Приехал из Феррары Арджиенто, объяснив, что весной, когда Микеланджело звал его к себе в Рим, он не мог бросить хозяйство брата. Арджиенто тотчас принялся за дело и наладил при очаге настоящую кухню.

— Что ж, я не прочь взяться и за бронзу, — говорил он, выскребая и промывая сначала стены, а потом и кирпичный пол каретника.

Двумя днями позже приехали Лапо и Лотти: их соблазнила более высокая плата по сравнению с той, к какой они привыкли во Флоренции. Лапо был сорок один год; лицо этого худого, невысокого — куда ниже Микеланджело — флорентинца казалось таким открытым и честным, что Микеланджело поручил ему делать все закупки материалов — воска, холста, глины и кирпича для плавильной печи.
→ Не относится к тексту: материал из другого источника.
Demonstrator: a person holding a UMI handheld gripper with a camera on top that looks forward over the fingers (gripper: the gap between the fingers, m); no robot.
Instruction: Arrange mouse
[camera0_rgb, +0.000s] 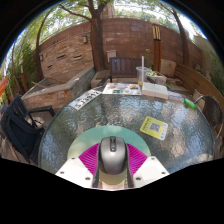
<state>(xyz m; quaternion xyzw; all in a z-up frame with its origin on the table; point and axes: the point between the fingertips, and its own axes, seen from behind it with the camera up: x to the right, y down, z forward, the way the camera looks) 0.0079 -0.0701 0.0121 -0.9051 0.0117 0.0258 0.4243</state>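
Outdoors, a hand-held gripper is looking forward along its two fingers, and a grey computer mouse is sitting between their pink pads. Both pads are lying right against the mouse's long sides with no gap showing, so the fingers are closing on it at a narrow opening and appear to be gripping it. The mouse is sitting at the near edge of a round glass desk, over a teal circular mat that is spreading out ahead of the fingers. Judging by its look, the mouse is a light, rigid plastic shell with smooth, curved flanks, so it could be slipping if pinched too high; taking it low along the straight middle of its sides seems safest. Further out on the glass, a small yellow-green booklet is lying to the right. Beyond the desk, benches cluttered with papers and boxes are standing before a brick wall, with trees rising overhead.
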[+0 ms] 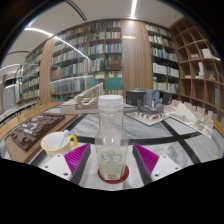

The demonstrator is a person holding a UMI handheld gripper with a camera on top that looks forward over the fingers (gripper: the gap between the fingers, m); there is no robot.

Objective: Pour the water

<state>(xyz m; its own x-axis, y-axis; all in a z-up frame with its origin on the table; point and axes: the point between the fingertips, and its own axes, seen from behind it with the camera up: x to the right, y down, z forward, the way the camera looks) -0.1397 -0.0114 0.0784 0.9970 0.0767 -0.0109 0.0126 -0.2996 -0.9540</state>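
Bookshelves (95, 50) are lining the room behind a table (190, 130). A clear bottle (112, 135) is standing upright between the gripper (113, 160) fingers, which are spread apart, gaps showing at either side.

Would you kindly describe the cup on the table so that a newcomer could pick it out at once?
Start at the long table in front of the bookshelves, where the clear bottle stands between the gripper fingers. The cup sits beside that bottle, just beyond one pink-padded finger. It alone is white with a yellow handle.
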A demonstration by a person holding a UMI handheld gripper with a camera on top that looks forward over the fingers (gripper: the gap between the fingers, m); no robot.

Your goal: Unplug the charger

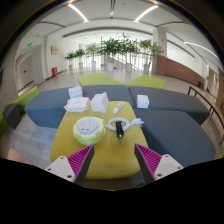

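Unplugging has not begun, we judge: the dark charger with its white cable sits untouched on the smooth yellow counter, just ahead of our tongs, which are spread open and empty. Left of it lies a coiled white cord; farther off, white boxes and grey upholstered seating.

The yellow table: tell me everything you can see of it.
The yellow table is a low, bright yellow slab with a smooth matte top, running lengthwise away from the gripper, whose open fingers frame its near end. Grey seating flanks both long sides. On its far half lie a coiled white cable, a charger with a dark plug, and white boxes. Its legs are hidden.
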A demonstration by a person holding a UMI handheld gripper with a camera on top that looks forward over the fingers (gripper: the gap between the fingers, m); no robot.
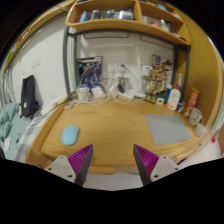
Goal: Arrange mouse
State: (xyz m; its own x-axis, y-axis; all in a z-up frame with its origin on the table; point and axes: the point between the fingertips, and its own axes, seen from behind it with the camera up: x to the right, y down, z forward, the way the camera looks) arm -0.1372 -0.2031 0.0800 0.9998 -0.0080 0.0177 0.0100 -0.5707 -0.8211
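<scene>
A light blue mouse (pixel 70 135) lies on the wooden desk (pixel 115 125), left of the middle and just beyond my left finger. A grey-blue mouse mat (pixel 165 127) lies on the right side of the desk. My gripper (pixel 113 160) is open and empty, held back over the desk's near edge; its two fingers with purple pads (pixel 82 156) stand wide apart with nothing between them.
Small figures and bottles (pixel 160 88) stand along the back of the desk under a wooden shelf (pixel 125 20). A white cup (pixel 196 116) is at the far right. A dark bag (pixel 30 97) sits at the left by the wall.
</scene>
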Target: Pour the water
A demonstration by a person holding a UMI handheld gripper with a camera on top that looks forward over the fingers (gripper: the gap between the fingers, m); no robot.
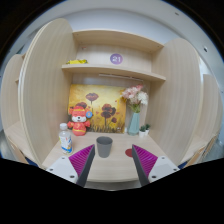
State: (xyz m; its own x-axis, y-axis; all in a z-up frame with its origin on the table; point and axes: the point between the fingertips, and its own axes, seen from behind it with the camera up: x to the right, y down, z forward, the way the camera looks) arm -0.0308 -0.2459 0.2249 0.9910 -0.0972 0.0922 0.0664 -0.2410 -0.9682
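The fingers (pixel 114 168) hang open and empty over the near table (pixel 112 166), the grey cup (pixel 104 146) standing just beyond them and the bottle (pixel 66 139) off to its left, so I'd say the next move is reaching left for the bottle.

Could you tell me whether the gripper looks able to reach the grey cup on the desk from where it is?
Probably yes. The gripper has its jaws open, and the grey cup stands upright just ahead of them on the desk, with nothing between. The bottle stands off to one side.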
Лотти когда-то учился на златокузнеца в мастерской Антонио Поллайоло; худой, как и Лапо, с багровыми щеками, сорокавосьмилетний этот человек отличался добросовестным отношением к делу; во Флоренции его числили литейным мастером при артиллерии.

Двуспальная супружеская кровать оказалась истинным благословением; после того как Лапо заготовил материалы, а Арджиенто, обойдя множество лавок, запасся пищей и приобрел кое-какую утварь для кухни, сто папских дукатов иссякли и всякие закупки пришлось прекратить. Четверо мужчин спали на одной кровати — при ее ширине это было достаточно удобно. Лишь Арджиенто чувствовал себя несчастным и сокрушенно жаловался Микеланджело:

— Тут такая дороговизна! Все лавки забиты папскими придворными да священниками. Оборванца, вроде меня, здесь не хотят и слушать.

— Терпение, Арджиенто. Я скоро пойду к мессеру Карлино и опять получу денег. Тогда ты купишь себе новую рубашку и пострижешься.

— Не стоит, — возражал Арджиенто, лохматый, как брошенная без призора овца. — Цирюльники заламывают тут вдвое.

Мессер Карлино слушал Микеланджело, и глаза его становились все мрачнее.

— Как у большинства мирян, Буонарроти, у вас ошибочное представление о роли папского казначея. Моя цель состоит не в том, чтобы раздавать деньги, а в том, чтобы как можно увертливее отказывать в них.

— Я не напрашивался отливать эту статую, — упрямо твердил Микеланджело. — Вы слышали, как я сказал папе, что самое малое, во что она обойдется, — тысяча дукатов. Святой отец уверил, что даст мне денег. Я не могу оборудовать литейную мастерскую, если у меня не будет средств.

— На что вы потратили выданные вам сто дукатов?

— Это не ваше дело. Папа сказал, что даст мне достаточно денег, чтобы я был счастлив.

— Для этого не хватит никаких денег на свете, — холодно возразил Карлино.

Выйдя из себя, Микеланджело бросил казначею язвительный тосканский эпитет. Карлино вздрогнул и закусил нижнюю губу.

— Если вы не отпустите мне еще сотню дукатов, — настаивал Микеланджело, — я пойду к папе и заявлю ему, что из-за вас я вынужден прекратить работу.

— Дайте мне все расписки и общий счет расходов по первой сотне дукатов, а также примерные наметки того, как вы собираетесь потратить вторую сотню. Я обязан вести папские бухгалтерские книги со всей аккуратностью.

— Вы как собака на сене — и сами его не едите, а другим не даете.